__Problem details__
This exercise calls for an exact transcription. Set down every record below.

'''

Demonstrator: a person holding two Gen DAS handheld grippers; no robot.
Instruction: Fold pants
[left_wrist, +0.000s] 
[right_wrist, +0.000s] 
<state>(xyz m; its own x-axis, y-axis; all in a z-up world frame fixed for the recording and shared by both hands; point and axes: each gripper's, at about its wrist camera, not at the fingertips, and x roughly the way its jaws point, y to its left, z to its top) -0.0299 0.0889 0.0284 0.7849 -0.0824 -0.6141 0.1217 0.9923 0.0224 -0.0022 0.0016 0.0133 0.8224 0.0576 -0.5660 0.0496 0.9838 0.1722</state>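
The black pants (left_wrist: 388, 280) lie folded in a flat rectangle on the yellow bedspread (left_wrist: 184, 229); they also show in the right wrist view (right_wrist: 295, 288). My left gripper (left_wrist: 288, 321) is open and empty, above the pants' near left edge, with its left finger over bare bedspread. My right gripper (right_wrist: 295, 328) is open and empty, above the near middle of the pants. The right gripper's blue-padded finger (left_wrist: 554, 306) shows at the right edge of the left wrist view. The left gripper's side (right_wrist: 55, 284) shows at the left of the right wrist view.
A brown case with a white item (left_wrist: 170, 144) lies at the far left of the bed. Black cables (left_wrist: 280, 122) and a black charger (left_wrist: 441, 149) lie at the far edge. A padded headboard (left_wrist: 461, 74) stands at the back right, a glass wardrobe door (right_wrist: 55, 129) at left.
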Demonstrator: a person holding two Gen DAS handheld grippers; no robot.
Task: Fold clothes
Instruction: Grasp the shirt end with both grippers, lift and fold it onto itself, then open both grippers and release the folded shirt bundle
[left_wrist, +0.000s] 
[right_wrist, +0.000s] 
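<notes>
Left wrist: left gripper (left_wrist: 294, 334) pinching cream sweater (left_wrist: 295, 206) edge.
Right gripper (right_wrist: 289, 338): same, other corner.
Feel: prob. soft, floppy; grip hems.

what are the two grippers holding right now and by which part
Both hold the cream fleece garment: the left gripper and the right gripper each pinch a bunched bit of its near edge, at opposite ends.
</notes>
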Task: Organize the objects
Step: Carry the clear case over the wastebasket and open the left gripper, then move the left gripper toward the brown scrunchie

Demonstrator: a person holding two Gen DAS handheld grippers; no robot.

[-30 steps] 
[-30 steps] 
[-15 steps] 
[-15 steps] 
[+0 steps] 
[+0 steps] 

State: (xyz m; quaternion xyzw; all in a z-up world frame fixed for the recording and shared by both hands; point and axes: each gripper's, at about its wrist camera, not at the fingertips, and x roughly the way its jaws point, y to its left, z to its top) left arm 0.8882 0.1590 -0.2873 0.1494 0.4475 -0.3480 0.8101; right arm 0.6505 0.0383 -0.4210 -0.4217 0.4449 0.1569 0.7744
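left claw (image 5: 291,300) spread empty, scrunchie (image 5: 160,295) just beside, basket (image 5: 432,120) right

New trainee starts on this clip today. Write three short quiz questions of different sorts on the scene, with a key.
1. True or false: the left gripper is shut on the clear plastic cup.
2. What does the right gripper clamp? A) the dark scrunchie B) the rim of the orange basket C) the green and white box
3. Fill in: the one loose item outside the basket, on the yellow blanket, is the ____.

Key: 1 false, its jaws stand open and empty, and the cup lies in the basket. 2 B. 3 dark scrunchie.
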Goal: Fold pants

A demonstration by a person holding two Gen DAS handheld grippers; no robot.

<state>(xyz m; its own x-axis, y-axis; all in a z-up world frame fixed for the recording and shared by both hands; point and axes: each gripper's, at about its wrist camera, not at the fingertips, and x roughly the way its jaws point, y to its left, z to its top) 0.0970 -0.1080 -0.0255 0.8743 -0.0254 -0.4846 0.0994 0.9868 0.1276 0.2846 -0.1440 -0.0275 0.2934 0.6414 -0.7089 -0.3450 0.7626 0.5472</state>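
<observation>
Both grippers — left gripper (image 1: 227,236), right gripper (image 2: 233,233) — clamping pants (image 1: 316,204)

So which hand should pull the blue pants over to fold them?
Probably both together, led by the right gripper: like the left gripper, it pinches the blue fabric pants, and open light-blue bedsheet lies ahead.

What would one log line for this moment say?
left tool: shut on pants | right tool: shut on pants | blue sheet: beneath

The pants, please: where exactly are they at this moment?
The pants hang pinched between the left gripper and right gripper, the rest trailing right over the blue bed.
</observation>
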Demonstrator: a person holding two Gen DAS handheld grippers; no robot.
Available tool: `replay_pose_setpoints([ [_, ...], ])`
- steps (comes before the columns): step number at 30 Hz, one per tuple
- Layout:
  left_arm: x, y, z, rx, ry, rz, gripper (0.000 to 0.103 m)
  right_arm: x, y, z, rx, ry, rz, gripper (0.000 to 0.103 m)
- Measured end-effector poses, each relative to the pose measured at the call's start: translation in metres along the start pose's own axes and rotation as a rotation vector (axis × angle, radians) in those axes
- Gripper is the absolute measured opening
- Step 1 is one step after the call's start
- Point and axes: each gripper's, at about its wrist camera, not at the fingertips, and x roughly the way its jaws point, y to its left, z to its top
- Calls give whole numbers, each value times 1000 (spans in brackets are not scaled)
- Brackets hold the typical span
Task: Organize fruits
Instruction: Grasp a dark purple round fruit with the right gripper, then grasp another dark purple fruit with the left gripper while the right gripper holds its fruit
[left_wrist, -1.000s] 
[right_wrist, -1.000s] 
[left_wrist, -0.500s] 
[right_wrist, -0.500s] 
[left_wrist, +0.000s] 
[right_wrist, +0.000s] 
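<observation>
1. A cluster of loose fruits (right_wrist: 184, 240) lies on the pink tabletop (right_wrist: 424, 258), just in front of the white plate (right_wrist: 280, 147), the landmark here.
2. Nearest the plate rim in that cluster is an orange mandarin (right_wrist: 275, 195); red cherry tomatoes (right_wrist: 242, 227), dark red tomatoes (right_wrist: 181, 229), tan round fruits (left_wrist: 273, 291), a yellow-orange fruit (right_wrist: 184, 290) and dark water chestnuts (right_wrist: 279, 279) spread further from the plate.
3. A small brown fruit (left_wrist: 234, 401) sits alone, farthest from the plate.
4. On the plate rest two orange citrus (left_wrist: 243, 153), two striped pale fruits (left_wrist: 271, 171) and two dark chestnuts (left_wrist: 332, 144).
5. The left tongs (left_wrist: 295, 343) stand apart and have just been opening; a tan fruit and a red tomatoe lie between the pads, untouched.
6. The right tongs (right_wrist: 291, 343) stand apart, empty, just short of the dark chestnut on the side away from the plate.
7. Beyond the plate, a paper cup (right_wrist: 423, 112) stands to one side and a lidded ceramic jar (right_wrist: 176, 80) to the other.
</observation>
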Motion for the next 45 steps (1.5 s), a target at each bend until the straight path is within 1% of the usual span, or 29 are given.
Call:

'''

__Completed task__
Demonstrator: a person holding two Gen DAS handheld grippers; no robot.
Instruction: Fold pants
[left_wrist, +0.000s] 
[right_wrist, +0.000s] 
<state>(xyz m; its own x-axis, y-axis; all in a z-up world frame fixed for the recording and shared by both hands; point and axes: each gripper's, at about its wrist camera, not at the fingertips, and x roughly the way its jaws point, y to its left, z to its top) -0.0299 0.0889 0.0284 0.7849 -0.0824 -0.6141 0.1217 0.9923 0.0224 -0.0022 0.0016 0.0133 0.8224 0.0576 -0.5660 0.0496 0.9838 0.1722</state>
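The black pants (left_wrist: 388, 280) lie folded in a flat rectangle on the yellow bedspread (left_wrist: 184, 229); they also show in the right wrist view (right_wrist: 295, 288). My left gripper (left_wrist: 288, 321) is open and empty, above the pants' near left edge, with its left finger over bare bedspread. My right gripper (right_wrist: 295, 328) is open and empty, above the near middle of the pants. The right gripper's blue-padded finger (left_wrist: 554, 306) shows at the right edge of the left wrist view. The left gripper's side (right_wrist: 55, 284) shows at the left of the right wrist view.
A brown case with a white item (left_wrist: 170, 144) lies at the far left of the bed. Black cables (left_wrist: 280, 122) and a black charger (left_wrist: 441, 149) lie at the far edge. A padded headboard (left_wrist: 461, 74) stands at the back right, a glass wardrobe door (right_wrist: 55, 129) at left.
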Demonstrator: a person holding two Gen DAS handheld grippers; no robot.
Task: Fold clothes
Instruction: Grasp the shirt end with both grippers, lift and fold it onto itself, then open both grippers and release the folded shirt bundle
[left_wrist, +0.000s] 
[right_wrist, +0.000s] 
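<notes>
Left wrist: left gripper (left_wrist: 294, 334) pinching cream sweater (left_wrist: 295, 206) edge.
Right gripper (right_wrist: 289, 338): same, other corner.
Feel: prob. soft, floppy; grip hems.

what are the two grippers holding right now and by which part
Both hold the cream fleece garment: the left gripper and the right gripper each pinch a bunched bit of its near edge, at opposite ends.
</notes>
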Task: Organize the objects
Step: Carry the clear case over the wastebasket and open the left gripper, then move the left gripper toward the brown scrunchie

Demonstrator: a person holding two Gen DAS handheld grippers; no robot.

[-30 steps] 
[-30 steps] 
[-15 steps] 
[-15 steps] 
[+0 steps] 
[+0 steps] 

State: (xyz m; quaternion xyzw; all in a z-up world frame fixed for the recording and shared by both hands; point and axes: each gripper's, at about its wrist camera, not at the fingertips, and x roughly the way its jaws point, y to its left, z to its top) left arm 0.8882 0.1590 -0.2873 0.1494 0.4475 -0.3480 0.8101; right arm 0.6505 0.0383 -0.4210 -0.4217 0.4449 0.1569 0.7744
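left claw (image 5: 291,300) spread empty, scrunchie (image 5: 160,295) just beside, basket (image 5: 432,120) right

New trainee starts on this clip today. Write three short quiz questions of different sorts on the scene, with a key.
1. True or false: the left gripper is shut on the clear plastic cup.
2. What does the right gripper clamp? A) the dark scrunchie B) the rim of the orange basket C) the green and white box
3. Fill in: the one loose item outside the basket, on the yellow blanket, is the ____.

Key: 1 false, its jaws stand open and empty, and the cup lies in the basket. 2 B. 3 dark scrunchie.
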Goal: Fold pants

A demonstration by a person holding two Gen DAS handheld grippers; no robot.

<state>(xyz m; its own x-axis, y-axis; all in a z-up world frame fixed for the recording and shared by both hands; point and axes: each gripper's, at about its wrist camera, not at the fingertips, and x roughly the way its jaws point, y to its left, z to its top) 0.0970 -0.1080 -0.0255 0.8743 -0.0254 -0.4846 0.0994 0.9868 0.1276 0.2846 -0.1440 -0.0275 0.2934 0.6414 -0.7089 -0.3450 0.7626 0.5472</state>
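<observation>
Both grippers — left gripper (image 1: 227,236), right gripper (image 2: 233,233) — clamping pants (image 1: 316,204)

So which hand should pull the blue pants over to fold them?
Probably both together, led by the right gripper: like the left gripper, it pinches the blue fabric pants, and open light-blue bedsheet lies ahead.

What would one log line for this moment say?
left tool: shut on pants | right tool: shut on pants | blue sheet: beneath

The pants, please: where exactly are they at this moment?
The pants hang pinched between the left gripper and right gripper, the rest trailing right over the blue bed.
</observation>
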Demonstrator: a person holding two Gen DAS handheld grippers; no robot.
Available tool: `replay_pose_setpoints([ [_, ...], ])`
- steps (comes before the columns): step number at 30 Hz, one per tuple
- Layout:
  left_arm: x, y, z, rx, ry, rz, gripper (0.000 to 0.103 m)
  right_arm: x, y, z, rx, ry, rz, gripper (0.000 to 0.103 m)
- Measured end-effector poses, each relative to the pose measured at the call's start: translation in metres along the start pose's own axes and rotation as a rotation vector (axis × angle, radians) in those axes
- Gripper is the absolute measured opening
- Step 1 is one step after the call's start
- Point and axes: each gripper's, at about its wrist camera, not at the fingertips, and x roughly the way its jaws point, y to its left, z to its top
- Calls give whole numbers, each value times 1000 (spans in brackets are not scaled)
- Brackets hold the typical span
Task: Organize fruits
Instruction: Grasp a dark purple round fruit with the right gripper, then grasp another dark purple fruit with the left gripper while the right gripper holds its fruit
[left_wrist, -1.000s] 
[right_wrist, -1.000s] 
[left_wrist, -0.500s] 
[right_wrist, -0.500s] 
[left_wrist, +0.000s] 
[right_wrist, +0.000s] 
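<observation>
1. A cluster of loose fruits (right_wrist: 184, 240) lies on the pink tabletop (right_wrist: 424, 258), just in front of the white plate (right_wrist: 280, 147), the landmark here.
2. Nearest the plate rim in that cluster is an orange mandarin (right_wrist: 275, 195); red cherry tomatoes (right_wrist: 242, 227), dark red tomatoes (right_wrist: 181, 229), tan round fruits (left_wrist: 273, 291), a yellow-orange fruit (right_wrist: 184, 290) and dark water chestnuts (right_wrist: 279, 279) spread further from the plate.
3. A small brown fruit (left_wrist: 234, 401) sits alone, farthest from the plate.
4. On the plate rest two orange citrus (left_wrist: 243, 153), two striped pale fruits (left_wrist: 271, 171) and two dark chestnuts (left_wrist: 332, 144).
5. The left tongs (left_wrist: 295, 343) stand apart and have just been opening; a tan fruit and a red tomatoe lie between the pads, untouched.
6. The right tongs (right_wrist: 291, 343) stand apart, empty, just short of the dark chestnut on the side away from the plate.
7. Beyond the plate, a paper cup (right_wrist: 423, 112) stands to one side and a lidded ceramic jar (right_wrist: 176, 80) to the other.
</observation>
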Motion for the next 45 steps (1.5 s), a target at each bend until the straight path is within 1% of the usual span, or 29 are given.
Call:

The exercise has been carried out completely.